_The problem_. Your answer must consist of exactly the lines below, starting with the line with "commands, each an" and going on through the line with "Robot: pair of", and nothing else.
-- Provided data follows --
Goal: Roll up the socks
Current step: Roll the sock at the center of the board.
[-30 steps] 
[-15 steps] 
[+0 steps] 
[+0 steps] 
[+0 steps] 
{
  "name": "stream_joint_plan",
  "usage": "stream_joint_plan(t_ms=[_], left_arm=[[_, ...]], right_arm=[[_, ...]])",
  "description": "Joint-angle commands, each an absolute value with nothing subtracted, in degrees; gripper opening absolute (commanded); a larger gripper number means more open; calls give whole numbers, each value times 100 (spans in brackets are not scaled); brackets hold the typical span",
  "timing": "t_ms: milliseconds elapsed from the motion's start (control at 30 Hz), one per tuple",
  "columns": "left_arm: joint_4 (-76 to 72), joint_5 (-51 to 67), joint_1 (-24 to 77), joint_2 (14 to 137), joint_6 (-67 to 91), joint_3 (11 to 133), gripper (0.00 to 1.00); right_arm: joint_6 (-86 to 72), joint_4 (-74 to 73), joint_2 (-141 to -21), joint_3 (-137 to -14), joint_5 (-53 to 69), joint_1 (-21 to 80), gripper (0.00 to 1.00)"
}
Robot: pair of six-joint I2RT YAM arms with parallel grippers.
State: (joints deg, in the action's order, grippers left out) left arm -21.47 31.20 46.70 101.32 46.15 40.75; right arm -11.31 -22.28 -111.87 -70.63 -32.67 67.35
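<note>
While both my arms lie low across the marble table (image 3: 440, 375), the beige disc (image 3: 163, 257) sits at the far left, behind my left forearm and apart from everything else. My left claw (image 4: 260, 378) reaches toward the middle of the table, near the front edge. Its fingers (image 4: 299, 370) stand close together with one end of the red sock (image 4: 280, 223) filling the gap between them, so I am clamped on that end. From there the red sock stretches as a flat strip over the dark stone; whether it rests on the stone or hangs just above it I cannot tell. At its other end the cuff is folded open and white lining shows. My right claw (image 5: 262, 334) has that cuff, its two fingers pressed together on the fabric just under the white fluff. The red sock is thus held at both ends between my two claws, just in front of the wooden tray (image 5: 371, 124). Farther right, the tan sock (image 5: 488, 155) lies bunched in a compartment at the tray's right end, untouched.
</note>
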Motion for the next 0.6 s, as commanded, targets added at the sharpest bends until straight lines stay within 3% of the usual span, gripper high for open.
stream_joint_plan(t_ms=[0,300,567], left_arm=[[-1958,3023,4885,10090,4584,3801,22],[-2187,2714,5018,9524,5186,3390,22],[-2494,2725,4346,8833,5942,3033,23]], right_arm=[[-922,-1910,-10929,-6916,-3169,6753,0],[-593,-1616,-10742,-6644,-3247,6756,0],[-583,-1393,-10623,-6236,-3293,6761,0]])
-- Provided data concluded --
_Exercise output_.
  "description": "Joint-angle commands, each an absolute value with nothing subtracted, in degrees; gripper opening absolute (commanded); a larger gripper number means more open; calls give whole numbers, each value times 100 (spans in brackets are not scaled); brackets hold the typical span",
  "timing": "t_ms: milliseconds elapsed from the motion's start (control at 30 Hz), one per tuple",
  "columns": "left_arm: joint_4 (-76 to 72), joint_5 (-51 to 67), joint_1 (-24 to 77), joint_2 (14 to 137), joint_6 (-67 to 91), joint_3 (11 to 133), gripper (0.00 to 1.00); right_arm: joint_6 (-86 to 72), joint_4 (-74 to 73), joint_2 (-141 to -21), joint_3 (-137 to -14), joint_5 (-53 to 69), joint_1 (-21 to 80), gripper (0.00 to 1.00)"
}
Robot: pair of six-joint I2RT YAM arms with parallel grippers.

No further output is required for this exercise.